Selain itu, pada Januari-Maret 2023 juga akan dilakukan perbaikan sistem basis data dan disusul dengan penyiapan lokasi petak permanen untuk pemantauan jangka panjang pada April-Juli. Kemudian, rencana pada Agustus 2023 sampai Desember 2025 akan mulai dilakukan pengambilan data primer pada petak permanen dan sistem pendataan.
Pendekatan berbeda
Peneliti dari Badan Kebijakan Fiskal (BKF), Joko Tri Haryanto, mengatakan, kebijakan transfer fiskal berbasis ekologi (EFT) dapat digunakan untuk meningkatkan perlindungan dan pelestarian keanekaragaman hayati. Akan tetapi, penerapan EFT juga harus didukung dengan peta jalan dan selalu diperbarui dari berbagai aspek.

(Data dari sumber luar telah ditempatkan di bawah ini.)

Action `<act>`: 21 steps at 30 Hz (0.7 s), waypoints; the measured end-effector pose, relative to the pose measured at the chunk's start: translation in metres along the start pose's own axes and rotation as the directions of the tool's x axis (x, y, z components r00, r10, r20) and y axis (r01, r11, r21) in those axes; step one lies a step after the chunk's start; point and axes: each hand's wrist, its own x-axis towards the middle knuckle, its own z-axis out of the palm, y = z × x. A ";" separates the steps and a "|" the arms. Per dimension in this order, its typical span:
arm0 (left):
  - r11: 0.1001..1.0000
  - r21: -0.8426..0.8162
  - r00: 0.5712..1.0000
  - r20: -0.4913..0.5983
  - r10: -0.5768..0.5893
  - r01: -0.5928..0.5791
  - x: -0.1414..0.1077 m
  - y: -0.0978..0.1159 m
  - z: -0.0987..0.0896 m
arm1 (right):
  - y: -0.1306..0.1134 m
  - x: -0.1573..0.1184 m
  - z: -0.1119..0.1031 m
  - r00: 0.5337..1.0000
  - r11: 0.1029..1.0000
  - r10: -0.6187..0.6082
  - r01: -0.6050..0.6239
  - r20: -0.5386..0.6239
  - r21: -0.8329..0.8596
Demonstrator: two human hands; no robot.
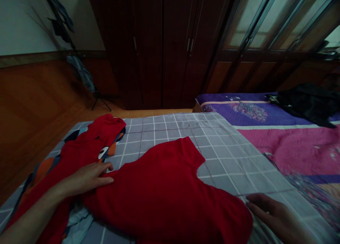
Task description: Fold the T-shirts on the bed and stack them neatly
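A red T-shirt lies spread across the grey checked bedsheet, one short sleeve pointing away from me. My left hand pinches its left edge, thumb on top and fingers curled over the far side. At the shirt's right end, my right hand has thumb and fingers pressed together by the edge; the hand is blurred and dim. Pale cloth shows just below it. Left of the shirt, partly under my left forearm, is another red garment with a cartoon eye, over orange and navy patterned cloth.
A second bed with a purple and pink quilt stands at the right, a black garment on it. Dark wardrobe doors rise beyond the bed. At the far left stands a thin rack with hanging clothes.
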 end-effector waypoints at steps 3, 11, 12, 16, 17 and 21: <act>0.999 -0.026 0.999 0.042 -0.025 0.026 0.010 0.000 0.009 | -0.013 0.029 0.025 0.997 0.986 -0.078 0.073 -0.023 -0.148; 0.991 -0.133 0.999 0.046 -0.028 0.034 -0.004 0.008 0.015 | -0.135 0.115 0.109 0.829 0.719 -0.531 0.551 0.177 -0.424; 0.987 -0.157 0.998 0.049 -0.026 0.033 -0.007 0.010 0.017 | -0.148 0.124 0.122 0.805 0.691 -0.555 0.586 0.207 -0.424; 0.961 -0.276 0.998 -0.038 -0.049 0.037 -0.017 0.010 0.026 | -0.179 0.145 0.171 0.731 0.606 -0.602 0.681 0.322 -0.412; 0.946 -0.323 0.995 -0.075 -0.060 0.033 -0.019 0.009 0.026 | -0.184 0.146 0.178 0.720 0.594 -0.601 0.693 0.346 -0.410; 0.840 -0.542 0.995 -0.088 -0.052 -0.005 -0.036 0.006 0.023 | -0.197 0.140 0.174 0.738 0.610 -0.560 0.674 0.375 -0.417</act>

”Kita jangan selalu menempatkan biodiversiti sebagai pendekatan cost center (pusat biaya) karena akan dianggap sebagai ancaman. Namun, kalau kita datang dengan pendekatan revenue generating (menghasilkan pendapatan), maka semua pihak akan melindungi tanpa disuruh karena perspektifnya berbeda,” katanya.
Meski demikian, Joko juga menekankan bahwa pendekatan revenue generating dalam melindungi keanekaragaman hayati terlebih dahulu harus didukung dengan empat sektor kunci. Empat sektor tersebut, yakni komitmen dan regulasi, kelembagaan, model bisnis, dan insentif pendanaan.
Koordinator Keanekaragaman Hayati Kementerian Perencanaan dan Pembangunan Nasional/Badan Perencanaan dan Pembangunan Nasional (PPN/Bappenas) Erik Armundito mengatakan, unsur keanekaragaman hayati telah dimasukkan dalam dokumen rencana pembangunan jangka panjang dan menengah nasional (RPJPN dan RPJMN).
”Saat ini Bappenas sedang merumuskan RPJPN 2026-2045. Dalam RPJMN sebelumnya juga telah mengamanatkan empat pilar, salah satunya terkait dengan keanekaragaman hayati dan kekhasan sumber daya alam untuk terus dipelihara dan dimanfaatkan,” ujarnya.
Erik mengakui bahwa pengelolaan keanekaragaman hayati di Indonesia membutuhkan pendanaan yang sangat besar hingga Rp 167 triliun. Oleh karena itu, pengelolaan ini memerlukan alternatif pendanaan yang inovatif dan berkelanjutan.